== Task prompt ==
The answer should be a single number: how many lines in the material contain "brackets".

%%

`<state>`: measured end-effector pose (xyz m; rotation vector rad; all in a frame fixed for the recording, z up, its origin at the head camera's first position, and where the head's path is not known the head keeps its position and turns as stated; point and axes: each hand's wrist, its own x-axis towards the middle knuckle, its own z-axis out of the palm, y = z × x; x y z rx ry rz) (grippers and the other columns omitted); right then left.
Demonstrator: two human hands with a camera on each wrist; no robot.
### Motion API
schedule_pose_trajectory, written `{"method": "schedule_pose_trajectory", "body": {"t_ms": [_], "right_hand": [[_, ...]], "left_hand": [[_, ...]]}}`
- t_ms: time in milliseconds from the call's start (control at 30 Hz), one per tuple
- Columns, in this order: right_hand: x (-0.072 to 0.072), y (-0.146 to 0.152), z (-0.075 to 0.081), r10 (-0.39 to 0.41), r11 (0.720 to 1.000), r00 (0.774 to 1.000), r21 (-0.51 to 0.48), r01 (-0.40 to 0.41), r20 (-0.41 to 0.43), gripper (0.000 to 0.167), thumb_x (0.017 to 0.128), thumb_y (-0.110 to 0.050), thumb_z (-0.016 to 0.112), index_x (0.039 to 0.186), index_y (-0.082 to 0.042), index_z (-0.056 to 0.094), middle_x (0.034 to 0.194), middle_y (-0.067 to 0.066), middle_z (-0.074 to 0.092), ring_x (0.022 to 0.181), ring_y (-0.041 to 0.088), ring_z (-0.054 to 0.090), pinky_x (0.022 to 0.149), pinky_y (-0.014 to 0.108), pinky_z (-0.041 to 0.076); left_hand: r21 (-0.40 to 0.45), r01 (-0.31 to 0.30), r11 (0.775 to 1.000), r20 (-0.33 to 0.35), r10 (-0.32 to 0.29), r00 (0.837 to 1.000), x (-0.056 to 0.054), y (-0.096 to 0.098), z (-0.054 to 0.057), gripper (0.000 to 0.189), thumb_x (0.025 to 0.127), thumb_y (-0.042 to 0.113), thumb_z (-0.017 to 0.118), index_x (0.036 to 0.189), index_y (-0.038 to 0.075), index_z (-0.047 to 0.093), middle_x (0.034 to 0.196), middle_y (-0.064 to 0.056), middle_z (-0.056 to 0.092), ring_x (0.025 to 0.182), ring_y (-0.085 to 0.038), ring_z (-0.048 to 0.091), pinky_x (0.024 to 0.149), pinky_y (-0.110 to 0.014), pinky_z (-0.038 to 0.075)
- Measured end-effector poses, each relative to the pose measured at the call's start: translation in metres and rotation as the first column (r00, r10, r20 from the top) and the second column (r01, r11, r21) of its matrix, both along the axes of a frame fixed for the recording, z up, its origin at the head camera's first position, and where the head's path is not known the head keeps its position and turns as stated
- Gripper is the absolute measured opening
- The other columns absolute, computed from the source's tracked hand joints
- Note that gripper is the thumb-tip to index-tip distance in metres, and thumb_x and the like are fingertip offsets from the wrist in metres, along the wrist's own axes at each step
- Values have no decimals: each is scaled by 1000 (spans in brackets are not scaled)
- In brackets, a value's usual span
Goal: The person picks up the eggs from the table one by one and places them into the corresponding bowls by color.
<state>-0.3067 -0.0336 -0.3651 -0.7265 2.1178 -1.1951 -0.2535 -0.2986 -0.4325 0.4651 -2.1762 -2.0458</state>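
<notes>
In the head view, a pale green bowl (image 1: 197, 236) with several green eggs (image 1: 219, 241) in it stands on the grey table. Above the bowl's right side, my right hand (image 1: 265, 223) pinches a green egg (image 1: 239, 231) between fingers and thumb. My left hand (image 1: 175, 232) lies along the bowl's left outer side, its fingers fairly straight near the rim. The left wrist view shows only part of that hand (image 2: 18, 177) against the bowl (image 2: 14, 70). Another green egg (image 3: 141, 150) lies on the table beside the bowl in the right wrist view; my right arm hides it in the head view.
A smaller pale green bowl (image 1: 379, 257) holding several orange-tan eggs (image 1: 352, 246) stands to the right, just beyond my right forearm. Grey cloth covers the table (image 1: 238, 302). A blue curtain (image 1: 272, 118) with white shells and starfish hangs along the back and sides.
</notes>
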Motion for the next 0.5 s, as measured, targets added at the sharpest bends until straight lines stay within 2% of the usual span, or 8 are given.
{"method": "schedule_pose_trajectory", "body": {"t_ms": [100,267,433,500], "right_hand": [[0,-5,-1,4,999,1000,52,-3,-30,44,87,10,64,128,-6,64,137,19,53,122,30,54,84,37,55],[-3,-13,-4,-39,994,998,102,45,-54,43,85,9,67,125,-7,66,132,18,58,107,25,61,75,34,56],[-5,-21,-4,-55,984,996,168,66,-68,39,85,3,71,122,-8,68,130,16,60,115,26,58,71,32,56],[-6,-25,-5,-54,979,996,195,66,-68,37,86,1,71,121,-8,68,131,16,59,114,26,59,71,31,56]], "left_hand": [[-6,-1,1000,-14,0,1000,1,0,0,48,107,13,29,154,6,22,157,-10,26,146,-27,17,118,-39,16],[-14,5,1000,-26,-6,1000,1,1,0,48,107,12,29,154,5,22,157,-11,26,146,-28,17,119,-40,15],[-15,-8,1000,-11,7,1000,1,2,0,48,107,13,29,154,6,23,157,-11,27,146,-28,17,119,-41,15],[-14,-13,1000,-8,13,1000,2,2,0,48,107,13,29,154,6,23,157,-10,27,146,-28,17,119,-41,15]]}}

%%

== Response ==
2